**EXERCISE BRIEF:** Starting with the line that contains "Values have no" and stopping after the line that contains "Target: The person", return each line below exactly as written, with no others.

Data records

+ + + + +

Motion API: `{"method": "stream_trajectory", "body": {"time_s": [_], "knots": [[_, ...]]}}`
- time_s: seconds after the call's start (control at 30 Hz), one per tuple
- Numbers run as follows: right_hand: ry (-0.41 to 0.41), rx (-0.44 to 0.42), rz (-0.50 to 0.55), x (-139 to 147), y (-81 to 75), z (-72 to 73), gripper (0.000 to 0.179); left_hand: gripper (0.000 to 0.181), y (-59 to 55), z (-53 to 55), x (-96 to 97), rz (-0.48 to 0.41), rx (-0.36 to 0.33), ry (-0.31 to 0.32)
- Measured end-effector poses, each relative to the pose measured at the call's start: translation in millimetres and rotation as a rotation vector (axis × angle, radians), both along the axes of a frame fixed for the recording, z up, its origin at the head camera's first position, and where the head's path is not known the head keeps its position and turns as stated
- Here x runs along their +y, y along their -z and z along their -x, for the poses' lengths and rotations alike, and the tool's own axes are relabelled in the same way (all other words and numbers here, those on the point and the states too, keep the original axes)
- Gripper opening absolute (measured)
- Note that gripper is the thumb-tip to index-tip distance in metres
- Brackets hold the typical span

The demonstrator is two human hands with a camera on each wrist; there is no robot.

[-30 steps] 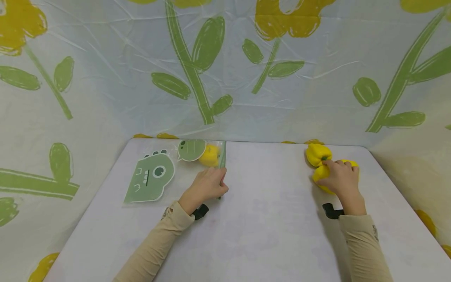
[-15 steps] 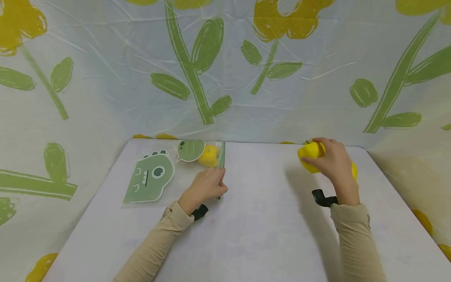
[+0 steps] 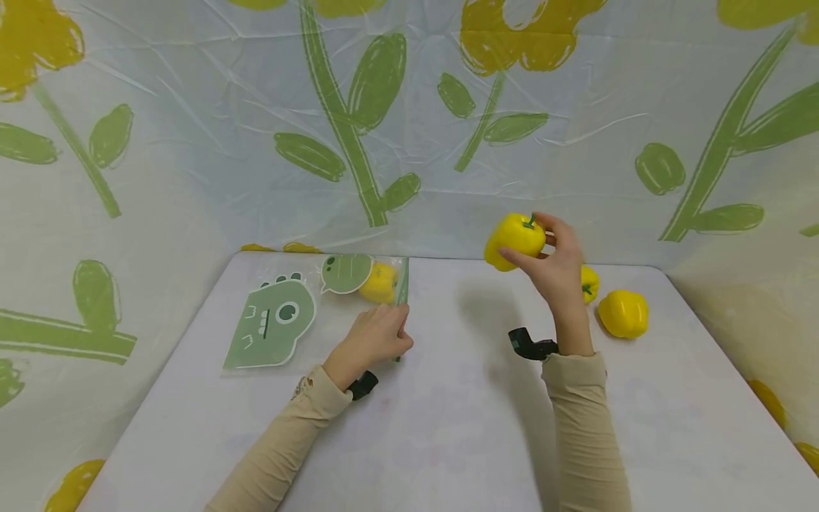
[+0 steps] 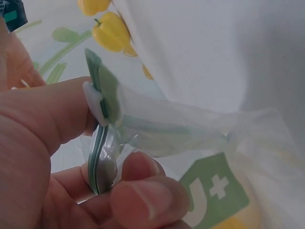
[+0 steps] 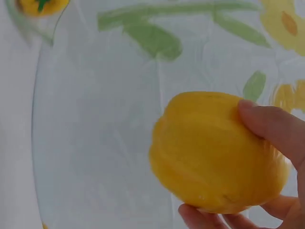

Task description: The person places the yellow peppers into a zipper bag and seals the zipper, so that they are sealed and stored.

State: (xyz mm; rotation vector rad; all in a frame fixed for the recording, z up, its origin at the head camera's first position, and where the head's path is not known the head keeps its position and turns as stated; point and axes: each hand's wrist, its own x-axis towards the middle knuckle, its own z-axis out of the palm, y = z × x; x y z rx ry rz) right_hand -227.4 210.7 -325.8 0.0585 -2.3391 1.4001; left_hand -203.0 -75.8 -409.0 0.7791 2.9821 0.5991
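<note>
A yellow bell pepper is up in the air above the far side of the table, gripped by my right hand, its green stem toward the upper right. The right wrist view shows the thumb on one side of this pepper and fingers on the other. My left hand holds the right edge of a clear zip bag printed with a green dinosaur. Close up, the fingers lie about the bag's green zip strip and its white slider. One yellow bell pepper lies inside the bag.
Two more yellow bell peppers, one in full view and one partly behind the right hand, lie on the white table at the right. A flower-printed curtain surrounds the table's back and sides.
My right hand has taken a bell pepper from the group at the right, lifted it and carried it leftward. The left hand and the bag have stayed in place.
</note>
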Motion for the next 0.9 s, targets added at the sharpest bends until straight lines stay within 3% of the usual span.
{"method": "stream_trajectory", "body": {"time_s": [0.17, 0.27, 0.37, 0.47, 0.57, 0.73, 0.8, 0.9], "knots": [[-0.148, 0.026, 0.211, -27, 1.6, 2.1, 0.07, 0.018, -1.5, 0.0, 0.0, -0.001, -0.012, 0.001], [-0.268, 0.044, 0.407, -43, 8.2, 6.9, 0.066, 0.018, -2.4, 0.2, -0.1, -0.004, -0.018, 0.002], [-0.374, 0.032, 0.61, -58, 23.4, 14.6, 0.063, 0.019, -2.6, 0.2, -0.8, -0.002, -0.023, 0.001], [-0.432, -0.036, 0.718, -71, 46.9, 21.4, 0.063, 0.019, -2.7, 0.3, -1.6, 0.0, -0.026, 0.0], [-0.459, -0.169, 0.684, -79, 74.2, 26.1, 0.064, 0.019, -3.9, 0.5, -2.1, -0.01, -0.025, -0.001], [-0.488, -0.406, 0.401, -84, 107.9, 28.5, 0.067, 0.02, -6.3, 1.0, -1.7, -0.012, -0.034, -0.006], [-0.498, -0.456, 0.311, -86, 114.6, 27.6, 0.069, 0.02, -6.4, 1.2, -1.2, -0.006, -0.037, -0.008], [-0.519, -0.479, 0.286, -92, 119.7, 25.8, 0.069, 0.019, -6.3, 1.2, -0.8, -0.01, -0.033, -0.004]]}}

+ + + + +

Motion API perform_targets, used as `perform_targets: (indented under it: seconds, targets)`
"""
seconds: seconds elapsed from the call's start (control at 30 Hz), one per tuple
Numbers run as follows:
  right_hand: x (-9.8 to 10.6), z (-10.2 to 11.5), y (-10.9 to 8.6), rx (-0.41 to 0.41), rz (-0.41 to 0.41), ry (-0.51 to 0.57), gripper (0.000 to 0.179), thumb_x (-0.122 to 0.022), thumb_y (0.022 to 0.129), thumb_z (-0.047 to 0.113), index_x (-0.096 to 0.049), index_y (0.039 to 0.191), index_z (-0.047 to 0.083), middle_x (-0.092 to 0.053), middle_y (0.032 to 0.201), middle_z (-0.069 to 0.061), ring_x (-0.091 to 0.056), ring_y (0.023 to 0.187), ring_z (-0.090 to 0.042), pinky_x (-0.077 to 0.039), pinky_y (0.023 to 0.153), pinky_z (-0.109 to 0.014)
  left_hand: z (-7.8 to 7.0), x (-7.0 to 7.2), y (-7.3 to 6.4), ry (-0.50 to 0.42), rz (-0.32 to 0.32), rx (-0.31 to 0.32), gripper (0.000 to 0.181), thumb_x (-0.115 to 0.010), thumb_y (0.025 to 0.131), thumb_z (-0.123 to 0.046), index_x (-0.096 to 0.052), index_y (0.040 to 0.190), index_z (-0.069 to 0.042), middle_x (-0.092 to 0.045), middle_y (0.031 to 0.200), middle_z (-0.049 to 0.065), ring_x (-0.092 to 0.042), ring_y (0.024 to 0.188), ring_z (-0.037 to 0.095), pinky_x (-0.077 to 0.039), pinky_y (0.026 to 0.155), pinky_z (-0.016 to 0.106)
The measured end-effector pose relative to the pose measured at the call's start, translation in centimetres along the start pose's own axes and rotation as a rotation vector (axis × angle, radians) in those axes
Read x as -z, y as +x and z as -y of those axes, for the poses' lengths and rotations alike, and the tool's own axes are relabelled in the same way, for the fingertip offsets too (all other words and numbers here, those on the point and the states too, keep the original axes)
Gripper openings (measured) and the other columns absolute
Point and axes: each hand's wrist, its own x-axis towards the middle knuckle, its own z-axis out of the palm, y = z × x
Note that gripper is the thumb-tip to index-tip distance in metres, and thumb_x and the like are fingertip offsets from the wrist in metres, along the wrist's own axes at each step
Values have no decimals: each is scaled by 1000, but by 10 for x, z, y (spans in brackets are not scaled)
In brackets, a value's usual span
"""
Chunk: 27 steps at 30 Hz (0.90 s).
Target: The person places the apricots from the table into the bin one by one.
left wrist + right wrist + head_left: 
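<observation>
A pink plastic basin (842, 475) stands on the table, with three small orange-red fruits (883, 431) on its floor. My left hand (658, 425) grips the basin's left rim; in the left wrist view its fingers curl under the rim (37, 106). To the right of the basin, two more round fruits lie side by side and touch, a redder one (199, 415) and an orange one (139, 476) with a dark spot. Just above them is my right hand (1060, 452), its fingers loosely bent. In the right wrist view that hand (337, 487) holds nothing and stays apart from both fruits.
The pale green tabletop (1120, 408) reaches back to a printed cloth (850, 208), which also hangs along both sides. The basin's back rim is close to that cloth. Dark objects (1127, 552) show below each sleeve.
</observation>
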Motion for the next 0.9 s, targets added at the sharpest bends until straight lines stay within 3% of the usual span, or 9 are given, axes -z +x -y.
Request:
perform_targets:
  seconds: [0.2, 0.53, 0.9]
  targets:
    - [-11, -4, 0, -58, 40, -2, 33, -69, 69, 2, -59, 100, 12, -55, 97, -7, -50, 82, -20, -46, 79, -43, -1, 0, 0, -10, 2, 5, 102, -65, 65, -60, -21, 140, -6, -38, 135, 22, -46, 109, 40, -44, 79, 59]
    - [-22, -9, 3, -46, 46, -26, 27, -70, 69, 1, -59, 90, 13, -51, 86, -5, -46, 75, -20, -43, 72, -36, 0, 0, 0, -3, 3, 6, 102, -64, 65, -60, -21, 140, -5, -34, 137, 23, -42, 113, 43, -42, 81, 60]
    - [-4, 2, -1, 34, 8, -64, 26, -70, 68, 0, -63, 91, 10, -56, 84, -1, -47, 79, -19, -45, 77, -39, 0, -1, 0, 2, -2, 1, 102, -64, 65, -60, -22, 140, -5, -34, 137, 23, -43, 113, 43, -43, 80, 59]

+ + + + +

**SOLUTION TO THIS TASK:**
Values have no decimals: each is scaled by 1000, but by 10 for x, z, y (spans in brackets are not scaled)
In brackets, a value's usual span
"""
Chunk: 27 steps at 30 Hz (0.90 s).
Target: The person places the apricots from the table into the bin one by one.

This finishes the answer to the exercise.